The input layers of the embedding extractor may extract or receive the various types of features for the particular input data. The input layers then feed the extracted features into the layers of the embedding extractor. Using the extracted features, the embedding extractor then extracts one or more types of feature vector embeddings (e.g., “deviceprint,” “behaviorprint,” “voiceprint,” “spoofprint”). The embedding vector is a mathematical representation of, for example, the caller device 114 (“deviceprint”), caller (“voiceprint,” “behaviorprint”), or expected or recognized form of fraud (“spoofprint”). In operation, the feature extraction functions extract the features from the call data, and the analytics server 102 applies and executes software routines of the embedding extractor on the features to derive the particular embedding(s).

During training operations of the analytics server 102, the input layers of the machine-learning architecture perform the feature extraction functions on training data to extract the device-related features of a caller device 114 or caller. The embedding extractor extracts one or more training embedding feature vectors (e.g., training deviceprint, training spoofprint) based on the inbound features extracted from the training data. In some instances, the analytics server 102 performs the various data augmentation operations on the training data to generate simulated training samples, from which the input layers extract the various features and the embedding extractor then generates the training embedding vector(s). The analytics server 102 executes programming for generating predicted outputs. The predicted outputs may include, for example, determining the similarity score based upon the distance (e.g., cosine distance), or other algorithm, between the training embeddings and the corresponding expected embeddings indicated by training labels or known data from one or more databases. The predicted outputs may also include, for example, determining a likelihood score for one or more predicted risk scores or classifications of the caller device 114 based upon the distance or correctness of the predicted risk scores classifications of the caller device 114 compared to expected risk scores or classifications of the caller device 114 as indicated by the training labels. The predicted outputs may include any number of additional or alternative potential outputs generated by the machine-learning architecture. Loss layers and backpropagation functions of the machine-learning architecture adjust various hyper-parameters, weights, or other aspects of the machine-learning architecture to improve the accuracy and precision of the predicted outputs, until the analytics server 102 determines that the machine-learning architecture satisfies one or more training thresholds. During the training phase for the machine-learning architecture, the analytics server 102 receives training data various lengths and characteristics from one or more corpora, which may be stored in the analytics database 104 or other machine-readable non-transitory storage medium of the system 100.
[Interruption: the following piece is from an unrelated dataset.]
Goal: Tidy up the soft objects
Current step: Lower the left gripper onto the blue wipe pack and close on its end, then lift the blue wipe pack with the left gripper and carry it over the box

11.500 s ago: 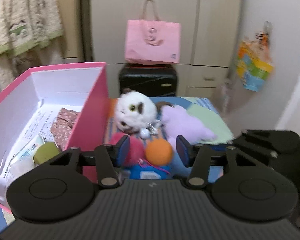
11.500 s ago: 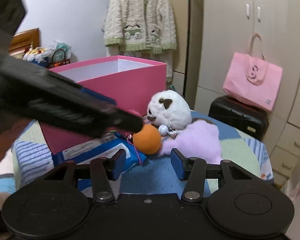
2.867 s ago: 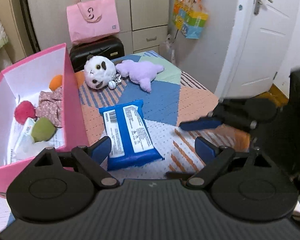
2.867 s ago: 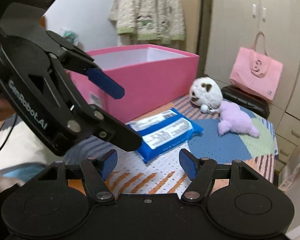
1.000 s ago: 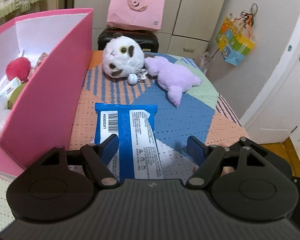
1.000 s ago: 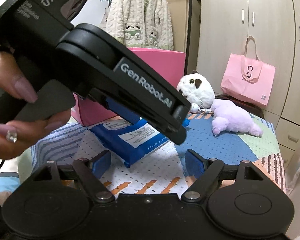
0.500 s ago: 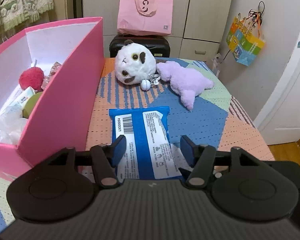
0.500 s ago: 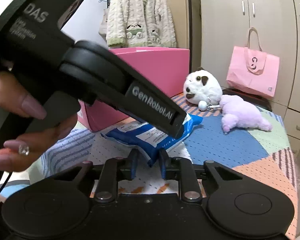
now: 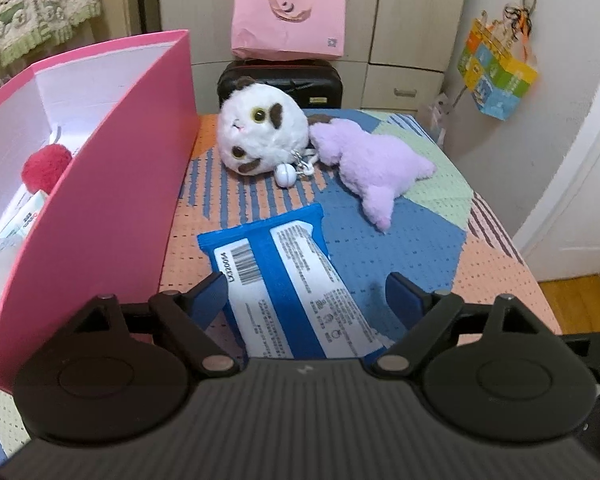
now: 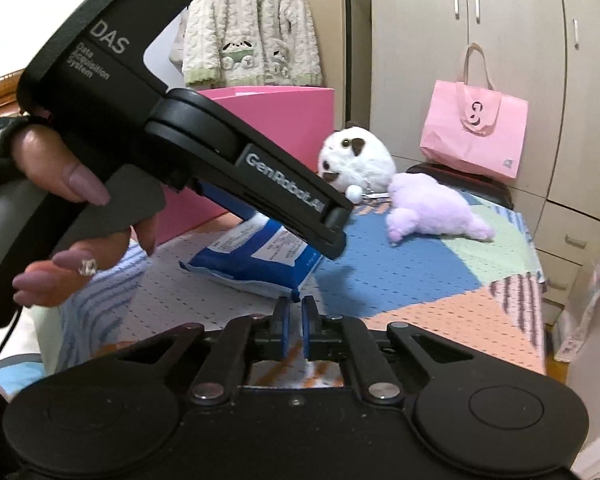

The analytics server 102 may retrieve the simulated training data from the more analytics databases 104 and/or generate the simulated training data by performing various data augmentation operations. In some cases, the data augmentation operations may generate a simulated call data for the given input data (e.g., training data, enrollment data), in which the simulated data contains manipulated features of the given input data mimicking the effects a particular type of data degradation, distortion, or fraud. The analytics server 102 stores the training data into the non-transitory medium of the analytics server 102 and/or the analytics database 104 for future reference or operations of the machine-learning architecture.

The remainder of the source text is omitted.